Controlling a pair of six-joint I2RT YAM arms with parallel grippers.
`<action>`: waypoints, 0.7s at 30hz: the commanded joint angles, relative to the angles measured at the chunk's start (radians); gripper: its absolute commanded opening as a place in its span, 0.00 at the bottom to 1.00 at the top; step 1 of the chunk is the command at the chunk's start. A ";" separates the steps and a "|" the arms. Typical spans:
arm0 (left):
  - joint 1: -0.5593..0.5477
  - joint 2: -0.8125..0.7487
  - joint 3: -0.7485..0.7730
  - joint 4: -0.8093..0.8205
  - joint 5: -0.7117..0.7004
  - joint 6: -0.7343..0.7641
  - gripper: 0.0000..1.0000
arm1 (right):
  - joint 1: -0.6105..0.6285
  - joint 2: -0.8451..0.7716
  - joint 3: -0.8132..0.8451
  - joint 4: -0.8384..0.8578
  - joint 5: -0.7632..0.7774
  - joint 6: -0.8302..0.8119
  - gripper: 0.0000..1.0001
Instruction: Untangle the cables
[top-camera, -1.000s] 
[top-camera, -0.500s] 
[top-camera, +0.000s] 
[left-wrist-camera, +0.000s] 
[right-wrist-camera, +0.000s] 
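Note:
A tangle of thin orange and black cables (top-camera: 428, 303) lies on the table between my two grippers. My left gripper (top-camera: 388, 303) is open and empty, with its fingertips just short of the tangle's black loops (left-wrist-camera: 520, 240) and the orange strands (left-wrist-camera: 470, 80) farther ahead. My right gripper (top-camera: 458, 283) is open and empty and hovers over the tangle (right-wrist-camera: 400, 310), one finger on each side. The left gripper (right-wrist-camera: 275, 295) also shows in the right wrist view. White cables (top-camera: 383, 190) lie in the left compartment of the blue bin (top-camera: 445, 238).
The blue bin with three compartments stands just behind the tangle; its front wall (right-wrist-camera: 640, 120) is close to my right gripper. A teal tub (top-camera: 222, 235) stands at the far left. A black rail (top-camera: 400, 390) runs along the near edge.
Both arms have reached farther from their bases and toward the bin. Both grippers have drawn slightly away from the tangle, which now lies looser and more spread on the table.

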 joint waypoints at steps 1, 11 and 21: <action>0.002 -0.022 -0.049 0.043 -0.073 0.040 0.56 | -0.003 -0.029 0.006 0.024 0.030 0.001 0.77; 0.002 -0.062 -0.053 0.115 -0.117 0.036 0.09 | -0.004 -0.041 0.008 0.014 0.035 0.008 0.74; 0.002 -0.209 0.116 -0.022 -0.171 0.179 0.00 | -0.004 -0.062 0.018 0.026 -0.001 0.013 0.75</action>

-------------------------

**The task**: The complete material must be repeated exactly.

**Problem solution**:
Controlling a pair of six-joint I2RT YAM arms with parallel grippers.
`<action>`: waypoints, 0.7s at 30hz: the commanded joint angles, relative to the angles measured at the chunk's start (radians); gripper: its absolute commanded opening as a place in its span, 0.00 at the bottom to 1.00 at the top; step 1 of the chunk is the command at the chunk's start. A ";" separates the steps and a "|" the arms. Typical spans:
arm0 (left):
  - joint 1: -0.5593..0.5477
  - joint 2: -0.8125..0.7487
  - joint 3: -0.7485..0.7730
  - joint 4: -0.8093..0.8205
  - joint 5: -0.7117..0.7004
  - joint 6: -0.7343..0.7641
  - gripper: 0.0000..1.0000
arm1 (right):
  - joint 1: -0.6105..0.6285
  - joint 2: -0.8451..0.7716
  - joint 3: -0.8132..0.8451
  - joint 4: -0.8384..0.8578
  - joint 5: -0.7632..0.7774
  - joint 6: -0.8302..0.8119
  - gripper: 0.0000..1.0001
Instruction: Untangle the cables
[top-camera, -1.000s] 
[top-camera, -0.500s] 
[top-camera, +0.000s] 
[left-wrist-camera, +0.000s] 
[right-wrist-camera, +0.000s] 
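Note:
A tangle of thin orange and black cables (top-camera: 428, 303) lies on the table between my two grippers. My left gripper (top-camera: 388, 303) is open and empty, with its fingertips just short of the tangle's black loops (left-wrist-camera: 520, 240) and the orange strands (left-wrist-camera: 470, 80) farther ahead. My right gripper (top-camera: 458, 283) is open and empty and hovers over the tangle (right-wrist-camera: 400, 310), one finger on each side. The left gripper (right-wrist-camera: 275, 295) also shows in the right wrist view. White cables (top-camera: 383, 190) lie in the left compartment of the blue bin (top-camera: 445, 238).
The blue bin with three compartments stands just behind the tangle; its front wall (right-wrist-camera: 640, 120) is close to my right gripper. A teal tub (top-camera: 222, 235) stands at the far left. A black rail (top-camera: 400, 390) runs along the near edge.
Both arms have reached farther from their bases and toward the bin. Both grippers have drawn slightly away from the tangle, which now lies looser and more spread on the table.
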
 joint waypoints at steps 1, 11 and 21: <action>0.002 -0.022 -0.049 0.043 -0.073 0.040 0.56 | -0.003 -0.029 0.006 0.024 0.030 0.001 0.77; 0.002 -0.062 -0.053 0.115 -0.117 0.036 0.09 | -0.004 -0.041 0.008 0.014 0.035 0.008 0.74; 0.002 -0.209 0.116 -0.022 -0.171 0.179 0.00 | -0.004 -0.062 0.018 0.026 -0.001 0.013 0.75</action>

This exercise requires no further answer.